A bare number is the only acceptable answer: how many lines of these entries include "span"?

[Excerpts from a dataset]

◇ ◇ ◇ ◇ ◇

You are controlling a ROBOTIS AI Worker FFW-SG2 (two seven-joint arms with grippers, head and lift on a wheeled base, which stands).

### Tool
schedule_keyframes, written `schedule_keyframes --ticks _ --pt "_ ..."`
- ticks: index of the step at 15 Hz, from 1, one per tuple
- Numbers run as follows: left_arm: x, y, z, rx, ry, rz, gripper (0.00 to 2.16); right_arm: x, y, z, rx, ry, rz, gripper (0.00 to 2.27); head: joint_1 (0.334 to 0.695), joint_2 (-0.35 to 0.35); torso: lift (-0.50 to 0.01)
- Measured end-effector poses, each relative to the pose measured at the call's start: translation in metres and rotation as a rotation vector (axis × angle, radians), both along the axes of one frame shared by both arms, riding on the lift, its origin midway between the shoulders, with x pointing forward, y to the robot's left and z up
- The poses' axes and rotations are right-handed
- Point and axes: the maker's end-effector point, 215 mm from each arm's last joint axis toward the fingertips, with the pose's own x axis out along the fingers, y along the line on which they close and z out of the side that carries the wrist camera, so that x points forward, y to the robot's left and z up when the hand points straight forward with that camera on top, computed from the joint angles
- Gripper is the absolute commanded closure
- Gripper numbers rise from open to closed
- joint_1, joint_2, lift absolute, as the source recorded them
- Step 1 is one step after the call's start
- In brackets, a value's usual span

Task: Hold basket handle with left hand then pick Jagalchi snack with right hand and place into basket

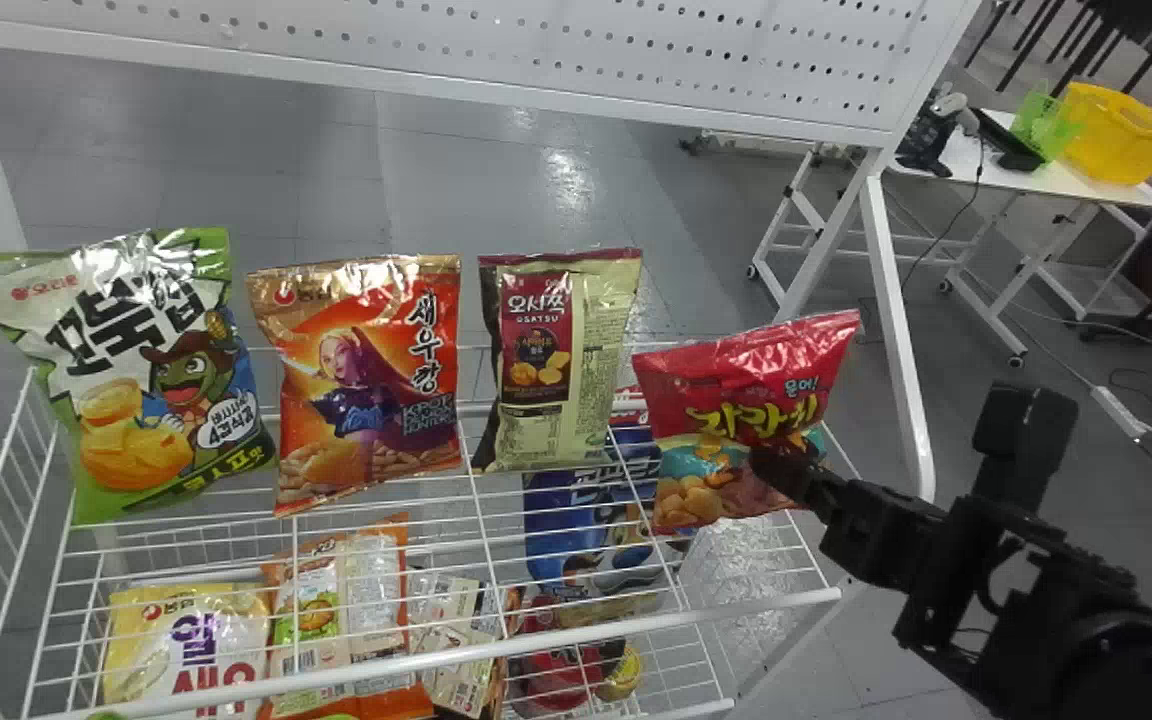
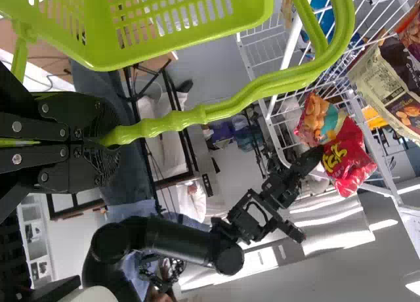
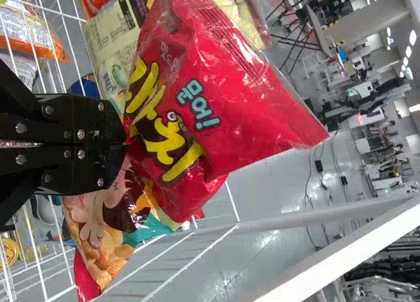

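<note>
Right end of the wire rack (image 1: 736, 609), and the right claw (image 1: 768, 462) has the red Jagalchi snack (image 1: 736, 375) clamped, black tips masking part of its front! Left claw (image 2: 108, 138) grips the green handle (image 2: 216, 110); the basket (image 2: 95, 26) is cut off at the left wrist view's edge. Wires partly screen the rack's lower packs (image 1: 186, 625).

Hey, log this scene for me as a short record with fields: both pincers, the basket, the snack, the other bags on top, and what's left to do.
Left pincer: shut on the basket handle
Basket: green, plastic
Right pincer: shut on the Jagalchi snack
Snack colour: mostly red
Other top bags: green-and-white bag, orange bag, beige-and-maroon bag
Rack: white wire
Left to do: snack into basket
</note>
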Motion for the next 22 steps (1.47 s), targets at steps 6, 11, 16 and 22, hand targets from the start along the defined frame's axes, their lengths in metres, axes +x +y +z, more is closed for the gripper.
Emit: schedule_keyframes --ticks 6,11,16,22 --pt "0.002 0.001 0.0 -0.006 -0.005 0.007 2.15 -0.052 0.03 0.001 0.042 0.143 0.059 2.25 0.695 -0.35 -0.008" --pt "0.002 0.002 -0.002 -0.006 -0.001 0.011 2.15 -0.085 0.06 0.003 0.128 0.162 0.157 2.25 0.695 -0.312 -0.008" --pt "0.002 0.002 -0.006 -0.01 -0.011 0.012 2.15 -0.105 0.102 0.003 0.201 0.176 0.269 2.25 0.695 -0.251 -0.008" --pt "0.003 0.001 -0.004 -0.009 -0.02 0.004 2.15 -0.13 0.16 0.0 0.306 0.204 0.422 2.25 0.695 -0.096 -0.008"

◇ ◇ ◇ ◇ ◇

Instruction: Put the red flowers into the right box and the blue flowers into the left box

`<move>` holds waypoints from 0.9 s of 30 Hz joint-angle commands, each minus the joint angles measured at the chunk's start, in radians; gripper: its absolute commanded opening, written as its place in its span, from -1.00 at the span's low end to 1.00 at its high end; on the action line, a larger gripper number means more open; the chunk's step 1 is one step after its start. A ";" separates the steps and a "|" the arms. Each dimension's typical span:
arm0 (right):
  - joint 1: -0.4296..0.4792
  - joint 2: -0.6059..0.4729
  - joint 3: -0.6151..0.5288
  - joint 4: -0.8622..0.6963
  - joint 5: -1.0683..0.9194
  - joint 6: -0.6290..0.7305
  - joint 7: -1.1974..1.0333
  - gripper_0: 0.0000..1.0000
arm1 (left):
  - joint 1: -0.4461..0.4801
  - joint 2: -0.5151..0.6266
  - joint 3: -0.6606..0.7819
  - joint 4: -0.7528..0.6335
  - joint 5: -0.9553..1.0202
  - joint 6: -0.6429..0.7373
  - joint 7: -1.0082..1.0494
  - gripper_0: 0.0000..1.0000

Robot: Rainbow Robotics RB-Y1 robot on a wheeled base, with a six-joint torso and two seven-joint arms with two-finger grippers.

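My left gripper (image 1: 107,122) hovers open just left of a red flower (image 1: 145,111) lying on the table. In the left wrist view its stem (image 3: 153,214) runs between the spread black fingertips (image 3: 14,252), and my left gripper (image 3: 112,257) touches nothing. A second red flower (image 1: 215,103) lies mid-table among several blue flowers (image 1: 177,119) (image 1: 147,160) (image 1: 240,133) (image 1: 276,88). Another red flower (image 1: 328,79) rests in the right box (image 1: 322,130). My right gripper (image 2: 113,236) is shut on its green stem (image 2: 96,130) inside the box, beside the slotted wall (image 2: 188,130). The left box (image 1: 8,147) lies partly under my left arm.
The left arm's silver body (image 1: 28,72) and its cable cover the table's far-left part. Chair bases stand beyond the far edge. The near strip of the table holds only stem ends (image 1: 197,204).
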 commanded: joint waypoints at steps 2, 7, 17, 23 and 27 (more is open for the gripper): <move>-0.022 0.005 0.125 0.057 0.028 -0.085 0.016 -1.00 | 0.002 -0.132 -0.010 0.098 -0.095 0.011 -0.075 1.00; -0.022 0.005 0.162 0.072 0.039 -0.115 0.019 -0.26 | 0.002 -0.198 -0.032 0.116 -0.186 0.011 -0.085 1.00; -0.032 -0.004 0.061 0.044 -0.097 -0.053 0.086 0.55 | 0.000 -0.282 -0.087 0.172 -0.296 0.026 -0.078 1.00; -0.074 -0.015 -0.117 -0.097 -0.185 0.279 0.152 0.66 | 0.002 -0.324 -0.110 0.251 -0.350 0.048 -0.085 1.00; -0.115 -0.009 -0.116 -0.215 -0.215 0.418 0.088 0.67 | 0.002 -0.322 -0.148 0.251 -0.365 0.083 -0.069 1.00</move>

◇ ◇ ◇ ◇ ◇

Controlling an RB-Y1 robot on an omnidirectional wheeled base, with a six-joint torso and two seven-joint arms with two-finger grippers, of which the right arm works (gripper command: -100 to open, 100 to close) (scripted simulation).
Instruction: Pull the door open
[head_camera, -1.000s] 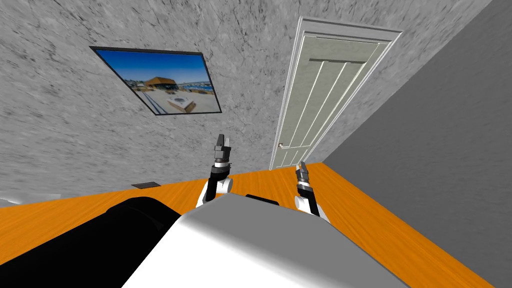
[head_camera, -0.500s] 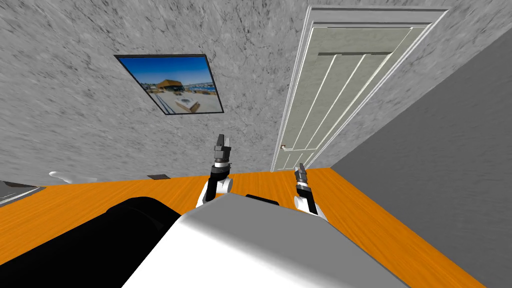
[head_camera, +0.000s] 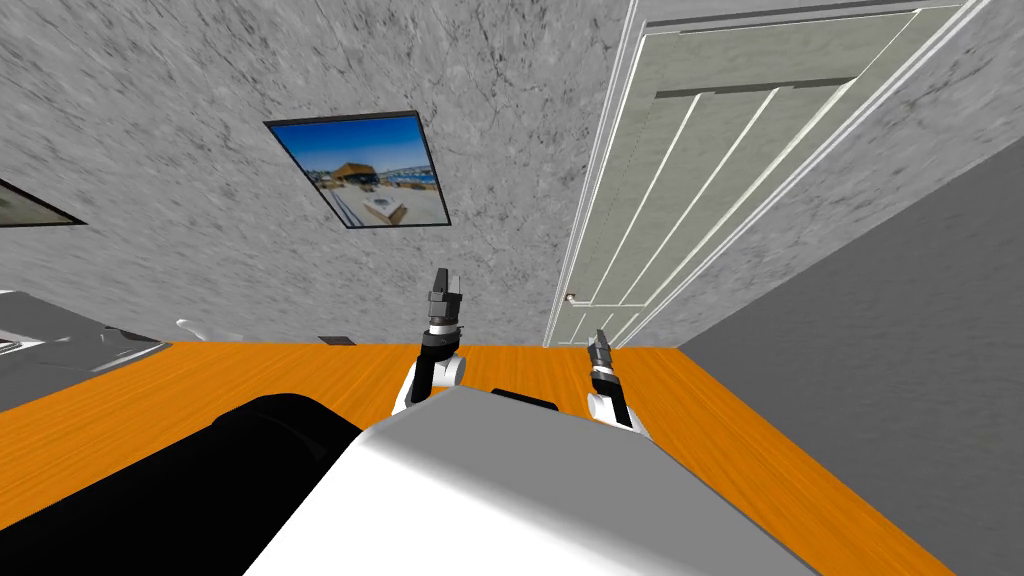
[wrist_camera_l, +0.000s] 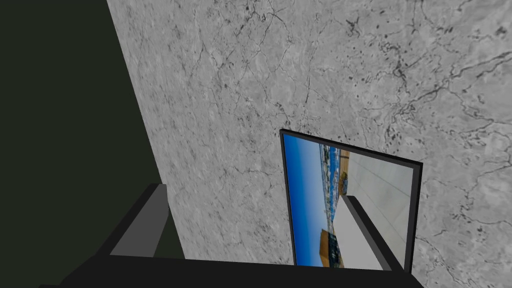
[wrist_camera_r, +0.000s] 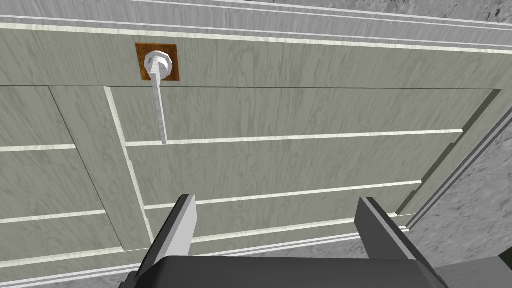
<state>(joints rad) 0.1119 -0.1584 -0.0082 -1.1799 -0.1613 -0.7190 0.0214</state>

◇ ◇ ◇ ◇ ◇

[Completed task]
2